Record excerpts
___

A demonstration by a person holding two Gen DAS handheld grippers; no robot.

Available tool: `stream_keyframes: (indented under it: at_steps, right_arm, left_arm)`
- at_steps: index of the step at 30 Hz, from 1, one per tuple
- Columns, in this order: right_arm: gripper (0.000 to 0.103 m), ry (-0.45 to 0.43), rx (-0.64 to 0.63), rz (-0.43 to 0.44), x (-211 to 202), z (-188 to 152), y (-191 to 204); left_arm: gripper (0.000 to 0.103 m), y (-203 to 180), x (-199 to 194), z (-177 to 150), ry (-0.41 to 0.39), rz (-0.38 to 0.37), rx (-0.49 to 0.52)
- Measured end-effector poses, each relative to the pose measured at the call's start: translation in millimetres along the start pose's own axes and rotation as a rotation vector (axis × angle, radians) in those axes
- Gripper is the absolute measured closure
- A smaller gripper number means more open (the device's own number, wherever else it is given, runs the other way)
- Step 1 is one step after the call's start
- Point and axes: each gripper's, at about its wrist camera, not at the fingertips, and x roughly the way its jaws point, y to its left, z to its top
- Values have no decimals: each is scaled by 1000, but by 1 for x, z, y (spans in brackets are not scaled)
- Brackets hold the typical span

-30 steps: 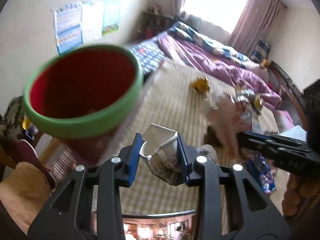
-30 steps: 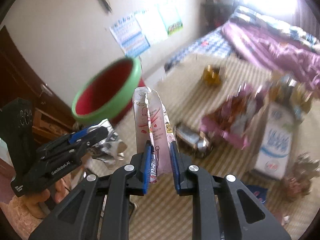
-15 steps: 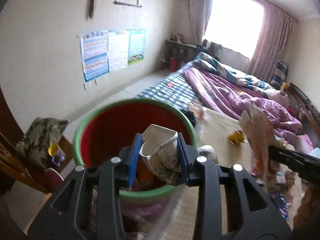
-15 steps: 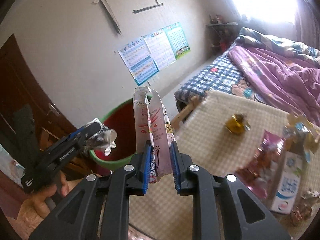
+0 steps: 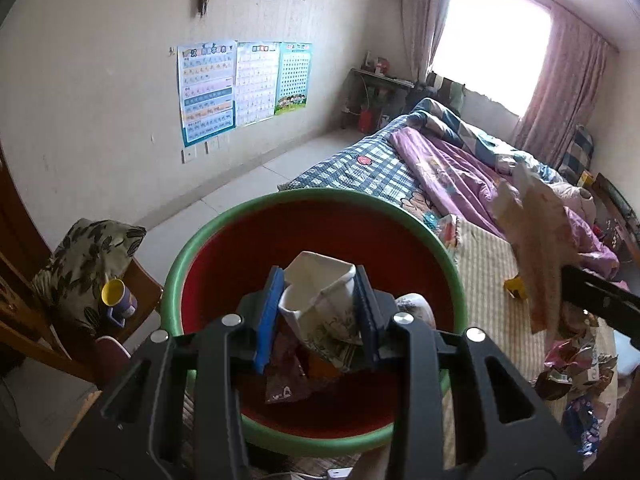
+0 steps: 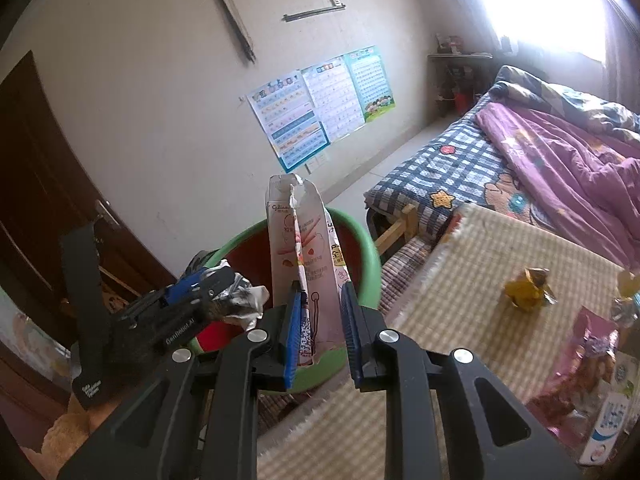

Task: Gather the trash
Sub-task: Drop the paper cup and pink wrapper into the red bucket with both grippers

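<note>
A red bin with a green rim (image 5: 400, 216) stands on the floor beside the bed; it also shows in the right wrist view (image 6: 370, 256). My left gripper (image 5: 318, 314) is shut on a crumpled white paper cup (image 5: 320, 300) and holds it over the bin's mouth, above wrappers (image 5: 286, 380) lying inside. My right gripper (image 6: 322, 328) is shut on a tall pink-and-white snack box (image 6: 302, 248), held upright near the bin's rim. The left gripper also shows in the right wrist view (image 6: 212, 292).
More trash lies on a woven mat (image 6: 480, 272) on the bed: a yellow wrapper (image 6: 526, 284), a pink bag (image 6: 584, 364), a milk carton (image 6: 610, 416). A chair with a cushion (image 5: 84, 256) and a yellow cup (image 5: 116, 298) stands left of the bin.
Both grippers swung left from over the mat toward the bin. The left gripper with the cup came over the bin's mouth; the right gripper's jaws stand slightly wider apart around the box.
</note>
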Motion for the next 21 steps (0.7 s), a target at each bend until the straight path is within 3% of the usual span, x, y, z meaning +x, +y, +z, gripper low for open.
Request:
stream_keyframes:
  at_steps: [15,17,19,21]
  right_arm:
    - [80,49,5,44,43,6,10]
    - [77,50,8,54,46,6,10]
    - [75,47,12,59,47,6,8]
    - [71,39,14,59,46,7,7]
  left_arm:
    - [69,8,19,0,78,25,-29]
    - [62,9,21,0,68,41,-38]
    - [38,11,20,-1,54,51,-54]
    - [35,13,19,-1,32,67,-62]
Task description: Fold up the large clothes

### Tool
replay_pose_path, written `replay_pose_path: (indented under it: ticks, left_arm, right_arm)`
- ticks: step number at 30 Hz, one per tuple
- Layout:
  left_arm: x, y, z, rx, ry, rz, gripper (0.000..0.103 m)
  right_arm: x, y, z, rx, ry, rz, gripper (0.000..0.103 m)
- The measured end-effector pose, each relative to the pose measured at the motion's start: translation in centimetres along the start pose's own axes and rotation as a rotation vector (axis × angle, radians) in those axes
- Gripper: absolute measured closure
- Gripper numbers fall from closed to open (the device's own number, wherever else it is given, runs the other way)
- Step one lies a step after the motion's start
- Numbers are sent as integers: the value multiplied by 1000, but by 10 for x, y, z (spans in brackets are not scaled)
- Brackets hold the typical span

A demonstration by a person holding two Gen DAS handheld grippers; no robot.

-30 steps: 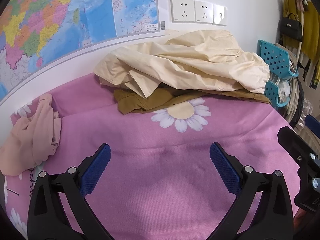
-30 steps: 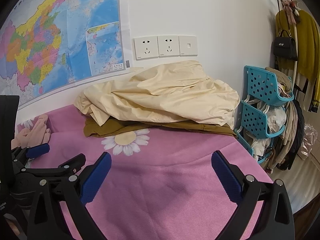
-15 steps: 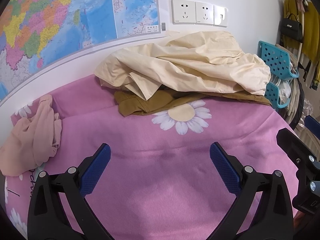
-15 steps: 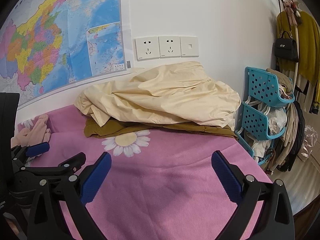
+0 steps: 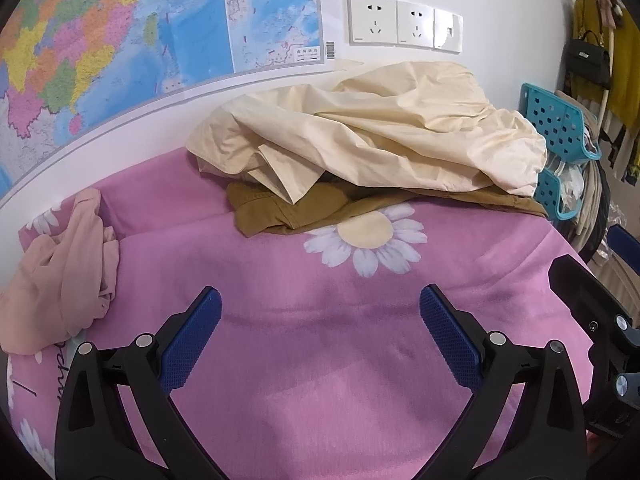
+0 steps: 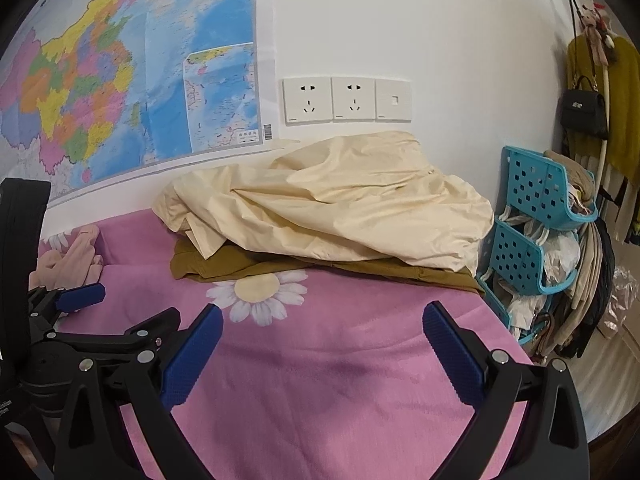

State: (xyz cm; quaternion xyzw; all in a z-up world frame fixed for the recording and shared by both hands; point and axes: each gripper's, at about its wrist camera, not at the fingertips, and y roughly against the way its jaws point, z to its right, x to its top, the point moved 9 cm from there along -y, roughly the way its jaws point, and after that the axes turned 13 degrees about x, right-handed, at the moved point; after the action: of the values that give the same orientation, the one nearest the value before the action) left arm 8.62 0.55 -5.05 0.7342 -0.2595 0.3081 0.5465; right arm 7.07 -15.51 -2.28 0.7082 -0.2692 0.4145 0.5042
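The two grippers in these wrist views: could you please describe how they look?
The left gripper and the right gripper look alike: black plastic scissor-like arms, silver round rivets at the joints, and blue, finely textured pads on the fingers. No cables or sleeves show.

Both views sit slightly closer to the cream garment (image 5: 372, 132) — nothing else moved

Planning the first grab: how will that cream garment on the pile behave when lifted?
The cream garment is probably floppy: it lies in soft creases. It likely unfurls and hangs long, being bulky. Lifting may drag the brown garment beneath it.
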Motion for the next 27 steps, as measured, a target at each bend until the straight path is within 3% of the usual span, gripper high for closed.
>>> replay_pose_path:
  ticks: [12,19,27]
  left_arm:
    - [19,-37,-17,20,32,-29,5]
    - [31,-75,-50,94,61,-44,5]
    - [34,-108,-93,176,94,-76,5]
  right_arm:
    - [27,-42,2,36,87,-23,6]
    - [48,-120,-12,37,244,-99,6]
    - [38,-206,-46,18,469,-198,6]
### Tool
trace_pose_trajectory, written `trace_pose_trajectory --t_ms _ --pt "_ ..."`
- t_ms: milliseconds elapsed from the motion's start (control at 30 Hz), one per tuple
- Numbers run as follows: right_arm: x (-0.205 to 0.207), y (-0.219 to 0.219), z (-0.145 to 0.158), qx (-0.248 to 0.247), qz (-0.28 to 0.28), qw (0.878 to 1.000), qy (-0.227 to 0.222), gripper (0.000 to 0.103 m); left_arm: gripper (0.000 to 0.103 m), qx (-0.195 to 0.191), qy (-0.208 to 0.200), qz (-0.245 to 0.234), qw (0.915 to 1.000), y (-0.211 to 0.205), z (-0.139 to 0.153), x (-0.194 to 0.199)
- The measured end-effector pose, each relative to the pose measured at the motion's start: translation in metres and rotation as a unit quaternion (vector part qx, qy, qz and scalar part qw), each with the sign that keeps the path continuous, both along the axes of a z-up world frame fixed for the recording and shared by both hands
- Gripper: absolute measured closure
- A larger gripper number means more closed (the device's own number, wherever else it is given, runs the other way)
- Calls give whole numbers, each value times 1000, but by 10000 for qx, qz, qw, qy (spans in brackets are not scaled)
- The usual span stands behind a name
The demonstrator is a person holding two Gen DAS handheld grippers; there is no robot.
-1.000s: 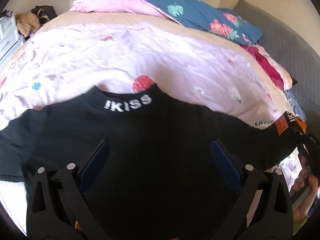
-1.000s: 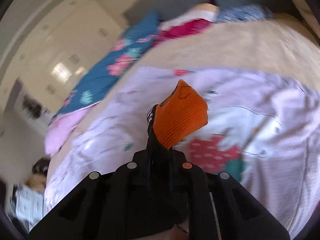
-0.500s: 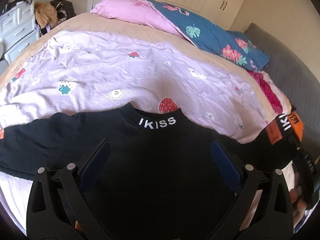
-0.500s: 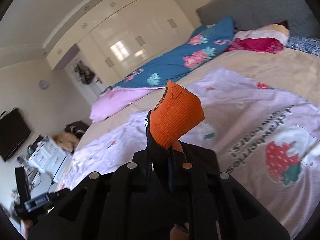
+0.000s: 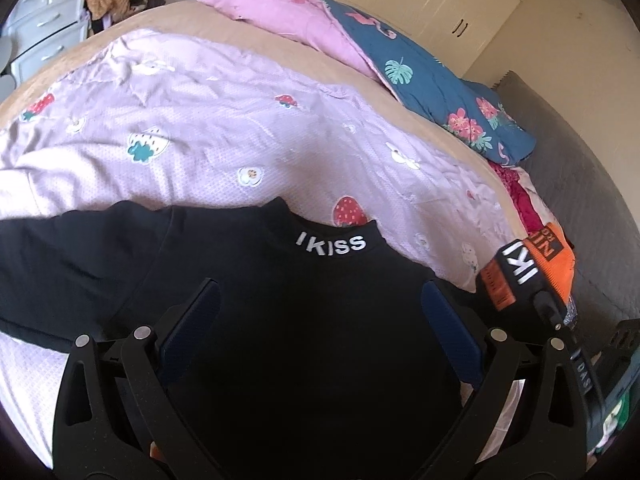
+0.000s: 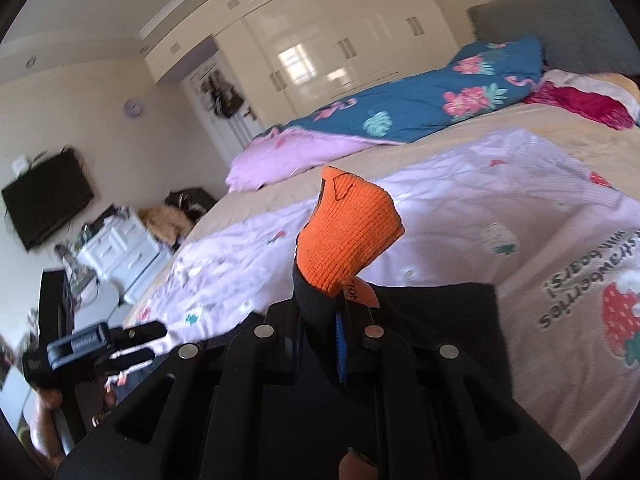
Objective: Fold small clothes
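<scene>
A small black sweater (image 5: 304, 320) with white "IKISS" on its collar (image 5: 331, 243) lies spread on the lilac strawberry blanket (image 5: 224, 136). My left gripper (image 5: 320, 312) is open and empty, its jaws wide apart just above the sweater's chest. My right gripper (image 6: 332, 320) is shut on the sweater's right sleeve and holds its orange cuff (image 6: 348, 236) up. In the left wrist view the orange cuff (image 5: 548, 256) shows at the right edge, pinched by the right gripper. The left sleeve (image 5: 60, 264) stretches out to the left.
The bed holds a pink and blue floral duvet (image 5: 400, 64) at the back and a red garment (image 5: 524, 204) at the right. A grey headboard (image 5: 580, 168) runs along the right. White drawers (image 5: 44, 40) and wardrobes (image 6: 320, 56) stand beyond the bed.
The sweater has dropped and spread flatter on the blanket. The right gripper has swung with the orange cuff still in it. The left gripper stayed open.
</scene>
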State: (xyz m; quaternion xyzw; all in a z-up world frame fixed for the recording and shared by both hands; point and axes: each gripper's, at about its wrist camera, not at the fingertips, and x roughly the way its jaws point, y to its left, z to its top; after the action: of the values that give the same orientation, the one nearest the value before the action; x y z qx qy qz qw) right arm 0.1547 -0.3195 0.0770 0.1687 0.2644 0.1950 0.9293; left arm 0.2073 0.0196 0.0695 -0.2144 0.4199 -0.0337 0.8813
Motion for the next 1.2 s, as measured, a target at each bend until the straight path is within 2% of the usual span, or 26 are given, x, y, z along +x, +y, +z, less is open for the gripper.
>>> trace_pose_trajectory --t_ms 200,433,633,700,867,1000,1067,1100,1133,1200 --pt "4 36 -18 -274 384 9988 120 91 9 -253 78 82 9996 18 -14 -1" --pt "11 68 -41 -455 716 9957 378 91 9 -947 268 66 9951 35 -40 2" --pt "18 89 -69 -542 1101 9884 890 89 9 -1310 462 107 9902 43 -62 6" --pt "18 96 -75 -573 1291 9840 1087 83 9 -1322 504 131 9898 45 -68 6" --pt "14 96 -70 -324 1685 9785 1144 56 9 -1429 640 95 9876 44 -84 6" --pt "13 85 -59 -206 1620 9813 1019 56 9 -1486 705 -23 9864 34 -92 5" --pt "16 74 -58 -194 1413 9845 1016 56 15 -1405 715 -175 9873 23 -96 4" --pt "19 67 -58 -183 1307 9858 1038 56 23 -1353 741 -273 9877 16 -98 4" --pt "22 59 -58 -178 1173 9872 1064 55 38 -1327 762 -342 9876 12 -100 5" --pt "25 49 -59 -157 1002 9887 1101 55 53 -1208 843 -485 9879 0 -106 6"
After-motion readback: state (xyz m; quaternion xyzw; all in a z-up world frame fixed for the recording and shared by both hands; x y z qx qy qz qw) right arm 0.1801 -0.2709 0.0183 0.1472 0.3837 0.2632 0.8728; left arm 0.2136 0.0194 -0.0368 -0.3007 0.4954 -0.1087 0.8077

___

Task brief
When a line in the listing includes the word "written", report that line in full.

Solution
replay_pose_path, written `replay_pose_path: (indented under it: ticks, left_arm, right_arm)`
trace_pose_trajectory, written `trace_pose_trajectory --t_ms _ --pt "_ ..."`

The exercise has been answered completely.